Be more conservative about avoiding lexing conflicts when merging states

This fixes a bug in the C++ grammar where the `>>` token was merged into a state where it was previously not valid, but the `>` token *was* valid. This caused nested templates like - std::vector<std::pair<int, int>> to not parse correctly.
2017-06-22 15:32:13 -07:00 · 2017-06-22 15:32:13 -07:00 · 2c043803f1
commit 2c043803f1
parent 6db12ab44e
2 changed files with 138 additions and 16 deletions
--- a/test/compiler/build_tables/lex_table_builder_test.cc
+++ b/test/compiler/build_tables/lex_table_builder_test.cc
@ -0,0 +1,106 @@
+#include "test_helper.h"
+#include "compiler/lexical_grammar.h"
+#include "compiler/build_tables/lex_table_builder.h"
+
+using namespace build_tables;
+using namespace rules;
+
+START_TEST
+
+describe("LexTableBuilder::detect_conflict", []() {
+  vector<Rule> separators({
+    CharacterSet({ ' ', '\t' }),
+  });
+
+  it("returns false for tokens that don't match the same string", [&]() {
+    auto builder = LexTableBuilder::create(LexicalGrammar{
+      {
+        LexicalVariable{
+          "token_1",
+          VariableTypeNamed,
+          Rule::seq({
+            CharacterSet({ 'a' }),
+            CharacterSet({ 'b' }),
+            CharacterSet({ 'c' }),
+          }),
+          false
+        },
+        LexicalVariable{
+          "token_2",
+          VariableTypeNamed,
+          Rule::seq({
+            CharacterSet({ 'b' }),
+            CharacterSet({ 'c' }),
+            CharacterSet({ 'd' }),
+          }),
+          false
+        },
+      },
+      separators
+    });
+
+    AssertThat(builder->detect_conflict(0, 1), IsFalse());
+    AssertThat(builder->detect_conflict(1, 0), IsFalse());
+  });
+
+  it("returns true when one token matches a string that the other matches, "
+     "plus some addition content that begins with a separator character", [&]() {
+    LexicalGrammar grammar{
+      {
+        LexicalVariable{
+          "token_1",
+          VariableTypeNamed,
+          Rule::repeat(CharacterSet().include_all().exclude('\n')), // regex: /.+/
+          false
+        },
+        LexicalVariable{
+          "token_2",
+          VariableTypeNamed,
+          Rule::seq({ CharacterSet({ 'a' }), CharacterSet({ 'b' }), CharacterSet({ 'c' }) }), // string: 'abc'
+          true
+        },
+      },
+      separators
+    };
+
+    auto builder = LexTableBuilder::create(grammar);
+    AssertThat(builder->detect_conflict(0, 1), IsTrue());
+    AssertThat(builder->detect_conflict(1, 0), IsFalse());
+
+    grammar.variables[1].is_string = false;
+    AssertThat(builder->detect_conflict(0, 1), IsTrue());
+    AssertThat(builder->detect_conflict(1, 0), IsFalse());
+  });
+
+  it("returns true when one token matches a string that the other matches, "
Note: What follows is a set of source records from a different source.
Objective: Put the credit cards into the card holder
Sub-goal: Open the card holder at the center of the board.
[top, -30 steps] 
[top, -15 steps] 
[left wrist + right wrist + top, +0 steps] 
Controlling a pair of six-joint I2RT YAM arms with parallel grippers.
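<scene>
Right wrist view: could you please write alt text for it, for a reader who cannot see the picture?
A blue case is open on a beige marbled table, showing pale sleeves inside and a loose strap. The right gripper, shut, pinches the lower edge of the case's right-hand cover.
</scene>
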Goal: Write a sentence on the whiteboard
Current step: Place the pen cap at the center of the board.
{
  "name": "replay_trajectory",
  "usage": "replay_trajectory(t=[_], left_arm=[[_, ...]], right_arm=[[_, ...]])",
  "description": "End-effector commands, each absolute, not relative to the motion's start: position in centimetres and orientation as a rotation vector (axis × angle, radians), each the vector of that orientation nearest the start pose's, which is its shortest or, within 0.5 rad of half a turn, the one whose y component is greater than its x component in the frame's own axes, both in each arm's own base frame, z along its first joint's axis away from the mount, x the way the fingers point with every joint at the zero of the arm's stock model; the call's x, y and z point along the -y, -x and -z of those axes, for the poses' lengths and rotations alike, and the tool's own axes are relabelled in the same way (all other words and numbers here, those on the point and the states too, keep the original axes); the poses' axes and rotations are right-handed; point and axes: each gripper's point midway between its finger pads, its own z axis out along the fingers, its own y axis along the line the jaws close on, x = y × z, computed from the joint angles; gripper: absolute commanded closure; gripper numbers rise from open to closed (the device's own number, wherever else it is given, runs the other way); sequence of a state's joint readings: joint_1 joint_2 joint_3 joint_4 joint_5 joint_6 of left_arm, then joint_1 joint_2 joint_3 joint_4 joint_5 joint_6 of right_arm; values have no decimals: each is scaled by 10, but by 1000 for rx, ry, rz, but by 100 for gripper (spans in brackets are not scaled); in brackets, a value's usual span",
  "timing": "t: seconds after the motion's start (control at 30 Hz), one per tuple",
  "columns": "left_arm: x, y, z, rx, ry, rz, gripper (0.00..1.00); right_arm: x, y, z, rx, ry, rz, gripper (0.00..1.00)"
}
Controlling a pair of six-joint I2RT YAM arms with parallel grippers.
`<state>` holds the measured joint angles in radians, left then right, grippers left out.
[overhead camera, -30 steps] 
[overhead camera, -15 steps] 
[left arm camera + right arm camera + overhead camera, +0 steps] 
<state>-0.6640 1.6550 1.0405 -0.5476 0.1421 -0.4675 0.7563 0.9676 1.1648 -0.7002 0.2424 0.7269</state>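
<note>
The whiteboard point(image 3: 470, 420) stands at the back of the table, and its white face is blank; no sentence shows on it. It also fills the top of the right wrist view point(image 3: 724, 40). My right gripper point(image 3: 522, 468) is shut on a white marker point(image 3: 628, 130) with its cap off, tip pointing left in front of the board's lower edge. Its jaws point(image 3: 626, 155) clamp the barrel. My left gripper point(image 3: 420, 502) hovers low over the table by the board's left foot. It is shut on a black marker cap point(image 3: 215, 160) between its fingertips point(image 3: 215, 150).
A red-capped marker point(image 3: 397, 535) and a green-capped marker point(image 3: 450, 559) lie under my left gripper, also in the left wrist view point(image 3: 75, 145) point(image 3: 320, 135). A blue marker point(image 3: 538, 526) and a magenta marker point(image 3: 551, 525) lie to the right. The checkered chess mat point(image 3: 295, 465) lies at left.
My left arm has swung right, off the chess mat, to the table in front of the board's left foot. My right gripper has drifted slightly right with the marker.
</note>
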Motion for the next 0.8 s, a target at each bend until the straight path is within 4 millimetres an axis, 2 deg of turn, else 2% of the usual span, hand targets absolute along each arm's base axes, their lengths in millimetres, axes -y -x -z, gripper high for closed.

+     "plus some addition content that matches another one-character token", [&]() {
+    LexicalGrammar grammar{
+      {
+        LexicalVariable{
+          "token_1",
+          VariableTypeNamed,
+          Rule::seq({
+            CharacterSet({ '>' }),
+            CharacterSet({ '>' }),
+          }),
+          true
+        },
+        LexicalVariable{
+          "token_2",
+          VariableTypeNamed,
+          Rule::seq({
+            CharacterSet({ '>' }),
+          }),
+          true
+        },
+      },
+      separators
+    };
+
+    auto builder = LexTableBuilder::create(grammar);
+    AssertThat(builder->detect_conflict(0, 1), IsTrue());
+    AssertThat(builder->detect_conflict(1, 0), IsFalse());
+  });
+});
+
+END_TEST